The closest work to our proposed system is XMem [164]. XMem proposes a general metadata management system that can communicate semantic information at compile time. This limits the use cases supported by XMem. MetaSys has the following benefits over XMem: First, MetaSys offers a richer interface that communicates a flexible amount of metadata at runtime, rather than being limited to statically available program information. This enables a wider set of use cases and more powerful cross-layer techniques (as explained in Section 3.8). Second, MetaSys has a more optimized system design that is designed to be lightweight in terms of the hardware complexity and changes to the ISA, without sacrificing versatility (Section 3.8). MetaSys incurs only a small area overhead of 0.02% (including 17 KB of additional SRAM), 0.2% memory overhead in DRAM, and adds only eight new instructions to the RISC-V ISA. Third, MetaSys is open-source and freely available, whereas XMem is neither implemented nor evaluated in real hardware with full-system support.

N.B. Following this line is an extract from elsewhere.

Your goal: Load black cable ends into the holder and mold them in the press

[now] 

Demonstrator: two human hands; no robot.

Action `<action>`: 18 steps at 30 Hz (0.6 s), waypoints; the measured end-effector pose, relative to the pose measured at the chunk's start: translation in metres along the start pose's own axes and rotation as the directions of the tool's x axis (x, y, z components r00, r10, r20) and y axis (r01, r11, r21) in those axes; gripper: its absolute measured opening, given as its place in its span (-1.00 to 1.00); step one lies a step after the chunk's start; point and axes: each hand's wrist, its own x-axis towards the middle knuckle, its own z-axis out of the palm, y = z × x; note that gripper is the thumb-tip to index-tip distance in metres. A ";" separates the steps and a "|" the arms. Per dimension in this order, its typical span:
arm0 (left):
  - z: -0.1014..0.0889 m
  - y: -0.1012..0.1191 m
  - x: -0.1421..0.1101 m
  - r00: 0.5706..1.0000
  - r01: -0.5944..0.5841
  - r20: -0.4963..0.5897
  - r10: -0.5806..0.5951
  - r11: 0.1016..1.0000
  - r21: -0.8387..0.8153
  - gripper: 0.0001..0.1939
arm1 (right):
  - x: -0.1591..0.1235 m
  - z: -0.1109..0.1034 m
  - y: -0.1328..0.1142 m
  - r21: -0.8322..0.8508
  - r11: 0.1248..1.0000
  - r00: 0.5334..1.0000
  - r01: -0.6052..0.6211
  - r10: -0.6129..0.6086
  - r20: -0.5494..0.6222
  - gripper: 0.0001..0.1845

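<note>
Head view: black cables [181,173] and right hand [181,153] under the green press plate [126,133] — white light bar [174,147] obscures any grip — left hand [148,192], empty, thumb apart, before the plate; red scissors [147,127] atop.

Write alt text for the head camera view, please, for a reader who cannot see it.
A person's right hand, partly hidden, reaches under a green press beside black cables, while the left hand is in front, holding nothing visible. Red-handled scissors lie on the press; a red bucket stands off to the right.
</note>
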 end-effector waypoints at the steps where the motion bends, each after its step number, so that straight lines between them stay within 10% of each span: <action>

Use cases. Cross-layer techniques that can be implemented with MetaSys include performance optimizations such as cache management, prefetching, memory scheduling, data compression, and data placement; cross-layer techniques for QoS; and lightweight techniques for memory protection (see Section 7). To demonstrate the versatility and ease-of-use of MetaSys in implementing new cross-layer techniques, we implement and evaluate three hardware-software cooperative techniques: (i) prefetching for graph analytics applications; (ii) bounds checking in memory unsafe languages, and (iii) return address protection in stack frames. These techniques were quick to implement with MetaSys, each requiring only an additional ~100 lines of Chisel [13] code on top of MetaSys’s hardware codebase (~1,800 lines of code).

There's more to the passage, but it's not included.